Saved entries
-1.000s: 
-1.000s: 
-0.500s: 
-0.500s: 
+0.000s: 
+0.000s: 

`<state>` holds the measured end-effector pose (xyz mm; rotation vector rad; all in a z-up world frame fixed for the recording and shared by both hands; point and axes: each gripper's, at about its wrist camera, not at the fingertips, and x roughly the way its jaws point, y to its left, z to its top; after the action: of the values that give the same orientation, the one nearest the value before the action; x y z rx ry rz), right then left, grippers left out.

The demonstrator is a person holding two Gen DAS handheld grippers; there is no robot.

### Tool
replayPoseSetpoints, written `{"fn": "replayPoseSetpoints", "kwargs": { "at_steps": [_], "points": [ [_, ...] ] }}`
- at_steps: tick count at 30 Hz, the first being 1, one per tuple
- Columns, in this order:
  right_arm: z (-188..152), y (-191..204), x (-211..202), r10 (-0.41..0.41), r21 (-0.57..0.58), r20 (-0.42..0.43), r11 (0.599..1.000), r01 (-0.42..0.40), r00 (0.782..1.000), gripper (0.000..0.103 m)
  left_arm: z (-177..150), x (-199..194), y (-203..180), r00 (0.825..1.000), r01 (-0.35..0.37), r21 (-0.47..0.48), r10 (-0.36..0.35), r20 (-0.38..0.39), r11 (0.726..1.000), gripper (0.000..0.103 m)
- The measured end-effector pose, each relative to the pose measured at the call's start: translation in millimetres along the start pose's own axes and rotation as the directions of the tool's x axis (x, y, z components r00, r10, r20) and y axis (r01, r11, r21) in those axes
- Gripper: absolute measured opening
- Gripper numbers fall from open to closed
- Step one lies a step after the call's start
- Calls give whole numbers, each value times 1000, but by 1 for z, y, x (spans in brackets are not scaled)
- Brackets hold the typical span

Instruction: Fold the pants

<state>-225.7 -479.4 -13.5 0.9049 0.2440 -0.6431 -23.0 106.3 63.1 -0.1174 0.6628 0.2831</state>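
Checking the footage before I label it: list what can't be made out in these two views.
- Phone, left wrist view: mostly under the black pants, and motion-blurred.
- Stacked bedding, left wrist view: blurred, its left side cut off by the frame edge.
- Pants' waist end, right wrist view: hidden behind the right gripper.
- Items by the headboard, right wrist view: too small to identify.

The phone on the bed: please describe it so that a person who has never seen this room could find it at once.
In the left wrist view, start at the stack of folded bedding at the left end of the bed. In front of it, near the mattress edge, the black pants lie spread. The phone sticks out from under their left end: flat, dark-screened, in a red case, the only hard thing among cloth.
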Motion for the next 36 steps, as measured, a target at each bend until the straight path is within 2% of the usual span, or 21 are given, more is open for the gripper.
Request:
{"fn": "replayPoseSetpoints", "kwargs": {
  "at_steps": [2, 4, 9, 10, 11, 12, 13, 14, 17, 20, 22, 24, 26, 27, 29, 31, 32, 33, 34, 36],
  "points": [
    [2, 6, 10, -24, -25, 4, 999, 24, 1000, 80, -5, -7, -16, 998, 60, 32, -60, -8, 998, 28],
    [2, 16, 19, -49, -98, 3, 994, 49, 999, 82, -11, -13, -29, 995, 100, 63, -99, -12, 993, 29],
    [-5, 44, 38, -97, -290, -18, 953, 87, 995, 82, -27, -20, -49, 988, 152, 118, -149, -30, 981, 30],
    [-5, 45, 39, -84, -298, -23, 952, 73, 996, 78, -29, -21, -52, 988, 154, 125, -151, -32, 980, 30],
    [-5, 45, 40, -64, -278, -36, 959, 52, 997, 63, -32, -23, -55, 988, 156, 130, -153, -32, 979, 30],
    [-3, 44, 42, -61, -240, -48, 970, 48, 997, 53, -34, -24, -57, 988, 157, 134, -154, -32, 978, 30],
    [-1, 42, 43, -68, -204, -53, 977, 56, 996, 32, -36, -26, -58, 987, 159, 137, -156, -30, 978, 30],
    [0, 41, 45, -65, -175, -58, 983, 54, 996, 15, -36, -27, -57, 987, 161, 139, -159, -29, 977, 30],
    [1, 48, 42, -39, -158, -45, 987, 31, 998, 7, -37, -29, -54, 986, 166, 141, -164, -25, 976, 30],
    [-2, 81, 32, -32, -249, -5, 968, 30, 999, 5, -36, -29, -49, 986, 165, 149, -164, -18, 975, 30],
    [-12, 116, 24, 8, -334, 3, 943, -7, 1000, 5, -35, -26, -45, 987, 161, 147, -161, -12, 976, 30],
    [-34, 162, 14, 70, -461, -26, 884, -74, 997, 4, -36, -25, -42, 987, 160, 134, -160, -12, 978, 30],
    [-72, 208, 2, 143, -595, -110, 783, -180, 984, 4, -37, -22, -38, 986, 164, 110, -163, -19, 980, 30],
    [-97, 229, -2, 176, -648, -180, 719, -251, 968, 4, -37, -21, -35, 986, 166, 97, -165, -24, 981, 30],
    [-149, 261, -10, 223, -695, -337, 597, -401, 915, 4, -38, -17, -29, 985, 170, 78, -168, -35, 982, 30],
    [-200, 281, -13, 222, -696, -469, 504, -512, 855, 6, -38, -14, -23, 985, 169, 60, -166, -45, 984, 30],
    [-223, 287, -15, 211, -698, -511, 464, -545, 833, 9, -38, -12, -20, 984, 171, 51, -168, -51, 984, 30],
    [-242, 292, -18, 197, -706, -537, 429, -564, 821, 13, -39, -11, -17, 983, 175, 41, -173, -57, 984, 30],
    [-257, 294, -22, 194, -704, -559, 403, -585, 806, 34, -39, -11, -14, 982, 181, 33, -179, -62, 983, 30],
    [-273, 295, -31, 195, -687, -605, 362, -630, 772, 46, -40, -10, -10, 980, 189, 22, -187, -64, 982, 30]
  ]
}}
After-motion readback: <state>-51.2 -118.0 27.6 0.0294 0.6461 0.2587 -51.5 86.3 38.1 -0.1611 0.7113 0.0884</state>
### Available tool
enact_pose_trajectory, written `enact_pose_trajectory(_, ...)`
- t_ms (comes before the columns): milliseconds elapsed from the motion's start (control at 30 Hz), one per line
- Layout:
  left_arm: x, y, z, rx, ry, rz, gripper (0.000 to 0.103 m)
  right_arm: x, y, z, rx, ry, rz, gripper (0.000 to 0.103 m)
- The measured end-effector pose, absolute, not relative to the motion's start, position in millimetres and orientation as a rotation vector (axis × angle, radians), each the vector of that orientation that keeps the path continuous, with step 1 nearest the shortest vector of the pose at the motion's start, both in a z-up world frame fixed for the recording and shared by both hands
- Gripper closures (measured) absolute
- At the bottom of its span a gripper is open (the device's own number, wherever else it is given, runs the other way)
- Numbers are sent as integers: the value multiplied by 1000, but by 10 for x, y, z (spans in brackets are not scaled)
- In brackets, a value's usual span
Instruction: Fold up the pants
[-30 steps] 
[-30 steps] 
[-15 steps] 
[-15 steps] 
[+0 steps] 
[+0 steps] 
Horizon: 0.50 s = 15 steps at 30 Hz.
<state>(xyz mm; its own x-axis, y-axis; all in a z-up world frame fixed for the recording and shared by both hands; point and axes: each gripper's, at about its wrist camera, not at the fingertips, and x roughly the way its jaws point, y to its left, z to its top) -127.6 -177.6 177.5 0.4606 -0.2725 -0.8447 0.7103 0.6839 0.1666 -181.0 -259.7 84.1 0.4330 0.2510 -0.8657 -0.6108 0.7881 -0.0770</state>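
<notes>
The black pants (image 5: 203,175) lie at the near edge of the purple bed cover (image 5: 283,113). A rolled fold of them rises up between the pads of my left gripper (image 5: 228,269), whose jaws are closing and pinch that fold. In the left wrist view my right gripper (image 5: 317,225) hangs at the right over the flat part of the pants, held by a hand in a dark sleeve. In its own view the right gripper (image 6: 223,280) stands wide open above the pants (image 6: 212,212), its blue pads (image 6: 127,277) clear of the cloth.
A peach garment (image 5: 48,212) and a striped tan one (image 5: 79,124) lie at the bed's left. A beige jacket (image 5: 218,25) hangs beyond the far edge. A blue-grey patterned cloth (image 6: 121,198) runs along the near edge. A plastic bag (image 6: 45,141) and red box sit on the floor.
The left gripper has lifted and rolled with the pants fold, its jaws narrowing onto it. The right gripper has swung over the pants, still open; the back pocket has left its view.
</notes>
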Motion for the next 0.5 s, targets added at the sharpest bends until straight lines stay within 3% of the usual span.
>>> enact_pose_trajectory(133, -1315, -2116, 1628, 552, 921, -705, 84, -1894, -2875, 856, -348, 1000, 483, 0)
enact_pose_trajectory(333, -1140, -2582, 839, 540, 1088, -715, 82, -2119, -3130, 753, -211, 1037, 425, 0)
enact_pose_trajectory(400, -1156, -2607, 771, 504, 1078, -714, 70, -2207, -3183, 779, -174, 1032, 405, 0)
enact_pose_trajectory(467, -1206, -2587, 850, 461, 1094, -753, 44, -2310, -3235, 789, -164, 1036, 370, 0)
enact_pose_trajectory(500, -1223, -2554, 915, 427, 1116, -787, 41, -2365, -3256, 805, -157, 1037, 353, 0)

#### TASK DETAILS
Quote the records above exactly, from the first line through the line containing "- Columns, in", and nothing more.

#### OUTPUT OF THE TASK
-1.000s: 
-1.000s: 
-0.500s: 
-0.500s: 
+0.000s: 
+0.000s: 

`<state>` holds the measured end-effector pose (xyz mm; rotation vector rad; all in a z-up world frame fixed for the recording and shared by both hands; point and axes: each gripper's, at about its wrist camera, not at the fingertips, and x roughly the way its jaws point, y to its left, z to its top; after the action: of the values that give the same orientation, the one nearest the value before the action; x y z rx ry rz), right then left, grippers left out.

The demonstrator is a person holding two Gen DAS handheld grippers; there is no robot.

### Tool
replayPoseSetpoints, written `{"fn": "replayPoseSetpoints", "kwargs": { "at_steps": [_], "points": [ [_, ...] ] }}`
- at_steps: tick count at 30 Hz, the first being 1, one per tuple
- Columns, in this order:

Nothing further remains in this exercise.